В ванной кто-то возился. Анна открыла дверь и столкнулась лицом к лицу с братом Максом. Макс спрятал руки за спину и покраснел до корней своих светлых волос.

– Что такое? – спросила Анна и поймала взгляд Гюнтера, друга Макса. Гюнтер тоже смутился.

– А, это ты… – Макс с облегчением перевел дух.

А Гюнтер засмеялся:

– Мы думали, кто-то взрослый.

– Что это у вас? – полюбопытствовала Анна.

– Значок… Сегодня в школе была страшная драка – нацисты против социалистов.

– Кто такие нацисты и социалисты?

– В твоем возрасте можно было бы уже знать, – сказал двенадцатилетний Макс. – Нацисты будут голосовать за Гитлера. А мы социалисты. Мы против него.

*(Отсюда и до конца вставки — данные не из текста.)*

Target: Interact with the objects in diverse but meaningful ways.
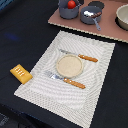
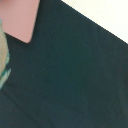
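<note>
Plainly, no brand, label or writing can be read on anything in either view. On the dark tabletop (image 1: 20, 35) lies a pale woven placemat (image 1: 95, 70) with a fine ribbed weave, set at a slant. At its centre sits a round tan plate (image 1: 68, 65) with a raised rim. A knife (image 1: 80, 56) with an orange handle lies at the plate's 1 o'clock side, and a fork (image 1: 66, 80) with a matching handle lies at its 6 o'clock side — both just beside the plate.

Off the mat's edge at 9 o'clock rests a yellow-orange ridged block (image 1: 20, 73), touching or nearly touching the mat's border. At 12 o'clock a pinkish board (image 1: 107, 30) carries two grey pots; a red round tomato (image 1: 72, 4) sits inside the first pot (image 1: 66, 11), while the second pot (image 1: 88, 16) holds a metal utensil. A pale bowl (image 1: 123, 16) shows at the board's far end, cut by the frame.

Open dark surface lies at 9 to 11 o'clock of the mat. The wrist view shows only dark tabletop, a pink corner (image 2: 20, 17) and blurred pale edges — the pincer itself appears in neither view, so its state cannot be told.
</note>
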Available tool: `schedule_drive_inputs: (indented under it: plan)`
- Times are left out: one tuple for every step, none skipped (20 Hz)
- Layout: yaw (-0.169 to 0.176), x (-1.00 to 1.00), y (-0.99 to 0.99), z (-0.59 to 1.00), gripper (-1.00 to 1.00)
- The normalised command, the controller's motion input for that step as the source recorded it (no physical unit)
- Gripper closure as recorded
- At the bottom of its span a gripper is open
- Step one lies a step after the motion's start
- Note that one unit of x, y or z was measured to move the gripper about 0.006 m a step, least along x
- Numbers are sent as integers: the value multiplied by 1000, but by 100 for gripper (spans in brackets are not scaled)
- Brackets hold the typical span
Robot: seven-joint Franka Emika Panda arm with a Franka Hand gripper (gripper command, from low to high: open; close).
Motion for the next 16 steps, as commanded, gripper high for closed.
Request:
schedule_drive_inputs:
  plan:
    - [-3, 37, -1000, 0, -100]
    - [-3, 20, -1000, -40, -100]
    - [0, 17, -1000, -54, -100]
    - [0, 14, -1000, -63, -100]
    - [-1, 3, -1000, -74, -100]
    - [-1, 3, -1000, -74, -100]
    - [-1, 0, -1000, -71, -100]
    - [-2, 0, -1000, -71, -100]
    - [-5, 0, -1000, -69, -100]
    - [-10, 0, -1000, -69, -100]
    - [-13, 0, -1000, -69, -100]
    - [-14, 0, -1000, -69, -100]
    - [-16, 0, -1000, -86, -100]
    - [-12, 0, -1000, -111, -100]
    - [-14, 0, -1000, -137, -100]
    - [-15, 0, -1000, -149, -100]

– Вы же вообще не будете голосовать, – возразила Анна. – Вы еще слишком маленькие!

– Ну, наши отцы будут, – насупился Макс. – Это одно и то же.

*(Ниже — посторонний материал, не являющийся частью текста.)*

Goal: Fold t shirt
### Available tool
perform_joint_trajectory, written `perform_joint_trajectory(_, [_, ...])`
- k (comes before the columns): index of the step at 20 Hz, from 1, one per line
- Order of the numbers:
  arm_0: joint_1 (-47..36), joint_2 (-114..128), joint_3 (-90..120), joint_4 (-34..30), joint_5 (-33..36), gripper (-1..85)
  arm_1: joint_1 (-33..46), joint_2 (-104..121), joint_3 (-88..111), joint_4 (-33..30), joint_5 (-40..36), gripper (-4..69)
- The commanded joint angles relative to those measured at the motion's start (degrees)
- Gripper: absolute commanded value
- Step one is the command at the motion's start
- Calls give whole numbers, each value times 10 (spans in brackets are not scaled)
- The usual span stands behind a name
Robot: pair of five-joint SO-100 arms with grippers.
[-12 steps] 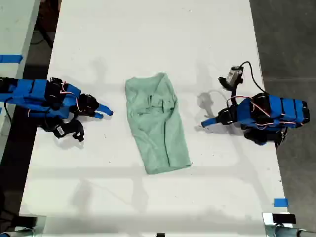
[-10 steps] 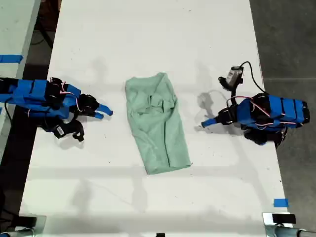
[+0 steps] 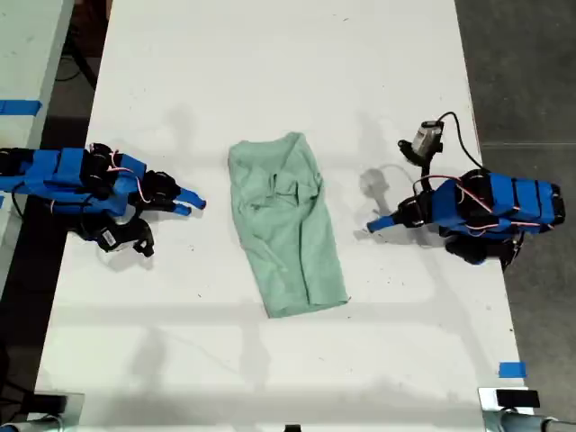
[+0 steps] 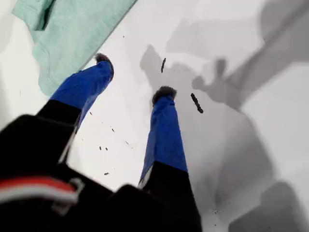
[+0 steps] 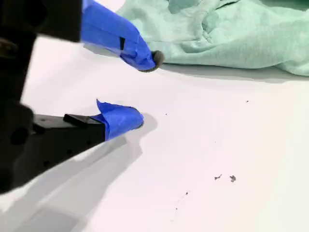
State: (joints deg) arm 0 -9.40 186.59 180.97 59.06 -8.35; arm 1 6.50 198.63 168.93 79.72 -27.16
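Note:
The t shirt (image 3: 288, 229) lies as a pale mint-green, wrinkled rectangle in the middle of the white table, slanting toward the exterior view's lower right. My first gripper (image 3: 372, 225) is on the exterior view's right, open, a short way off the cloth. In its wrist view the first gripper (image 4: 134, 76) is empty, one fingertip (image 4: 104, 60) near a corner of the t shirt (image 4: 72, 29). My second gripper (image 3: 191, 205) is on the exterior view's left, also apart from the shirt. It stands open and empty (image 5: 146, 88), facing the rumpled t shirt (image 5: 231, 34).
The white table (image 3: 270, 72) ends at dark floor along the exterior view's right. Blue tape (image 3: 511, 369) marks its lower right corner there. A small camera with a black cable (image 3: 427, 139) rises above the first arm. Another surface with blue tape (image 3: 18, 108) sits at the left.
The second arm's body has shifted very slightly in the exterior view. The shirt and both grippers stay where they were.

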Motion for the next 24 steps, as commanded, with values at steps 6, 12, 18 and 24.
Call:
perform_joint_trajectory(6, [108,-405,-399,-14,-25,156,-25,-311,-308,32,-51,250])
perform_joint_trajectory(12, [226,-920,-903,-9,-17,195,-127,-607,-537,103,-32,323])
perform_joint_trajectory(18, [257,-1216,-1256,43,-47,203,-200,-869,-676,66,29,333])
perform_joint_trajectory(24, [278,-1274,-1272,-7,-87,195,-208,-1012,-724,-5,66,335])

– Все равно мы им врезали, – заметил Гюнтер. – Ты бы видела, как они удирали. Мы с Максом поймали одного и отобрали значок. Только… Даже не знаю, что скажет мать, когда это увидит, – Гюнтер печально взглянул на свои разодранные брюки. Отец Гюнтера потерял работу, и на новую одежду в их семье денег не было.

– Ничего, Хеймпи починит, – сказала Анна. – Можно я посмотрю значок?

Небольшой значок был покрыт красной эмалью, и на нем был нарисован черный крючковатый крест.

– Такой есть у всех нацистов, – заметил Гюнтер. – Называется «свастика».

– А что вы с ним будете делать?

Макс и Гюнтер переглянулись.

– Хочешь взять себе? – спросил Макс.

Гюнтер помотал головой:

– Не хочу ничего, что хоть как-то связано с нацистами. Моя мама и так боится, как бы мне не проломили голову.

Макс кивнул.

– Они дерутся нечестно. Палками, камнями, всем, что под руку попадется, – он посмотрел на значок с возрастающей неприязнью и повернул его изображением вниз. – Мне он тоже не нужен.

– Спусти его сам знаешь куда! – сказал Гюнтер.

Так они и сделали. Когда они первый раз спустили воду в унитазе, значок не смылся. При-шлось опять дергать за цепочку. Только после этого он наконец исчез – и все облегченно вздохнули. Тут раздался звук гонга, извещавшего о начале обеда.

Пока они спускались вниз, пианино еще звучало. Но когда Хеймпи стала раскладывать еду по тарелкам, дверь распахнулась, и в столовую вошла мама:

– Привет! Привет, Гюнтер! Как дела в школе?

Все разом заговорили, и комната наполнилась шумом и смехом. Мама знала по имени всех учителей и помнила обо всем, что происходило в школе. Поэтому, когда Макс и Гюнтер рассказали, как сегодня разозлился на них географ, она заметила: «Ничего удивительного после того, как вы его разыграли на прошлой неделе!» А когда Анна сообщила, что ее сочинение читали вслух всему классу, мама сказала: «Это замечательно. Фрейлейн Шмидт не станет читать что-нибудь такое, что недостойно внимания, так ведь?»

Слушала мама всегда с полным вниманием. А когда что-нибудь говорила, вкладывала всю душу в свои слова. По сравнению с другими людьми она все делала с удвоенной энергией. А ее голубые глаза казались Анне самыми голубыми на свете.

Перешли к сладкому (на сладкое был яблочный штрудель). И тут вошла горничная Берта и спросила, не может ли мама побеспокоить папу. Его просят к телефону.

– Нашли время звонить! – воскликнула мама и так резко вскочила со стула, что тот чуть не опрокинулся, но Хеймпи успела его придержать. – И не вздумайте съесть мой штрудель!

Мама выбежала из столовой.

Все притихли. Анна слышала мамины торопливые шаги – как она спешит к телефону. А чуть позже – снова шаги, еще более торопливые: мама поднималась по лестнице в папину комнату. Потом стало тихо.

– Как папа себя чувствует? – спросила Анна.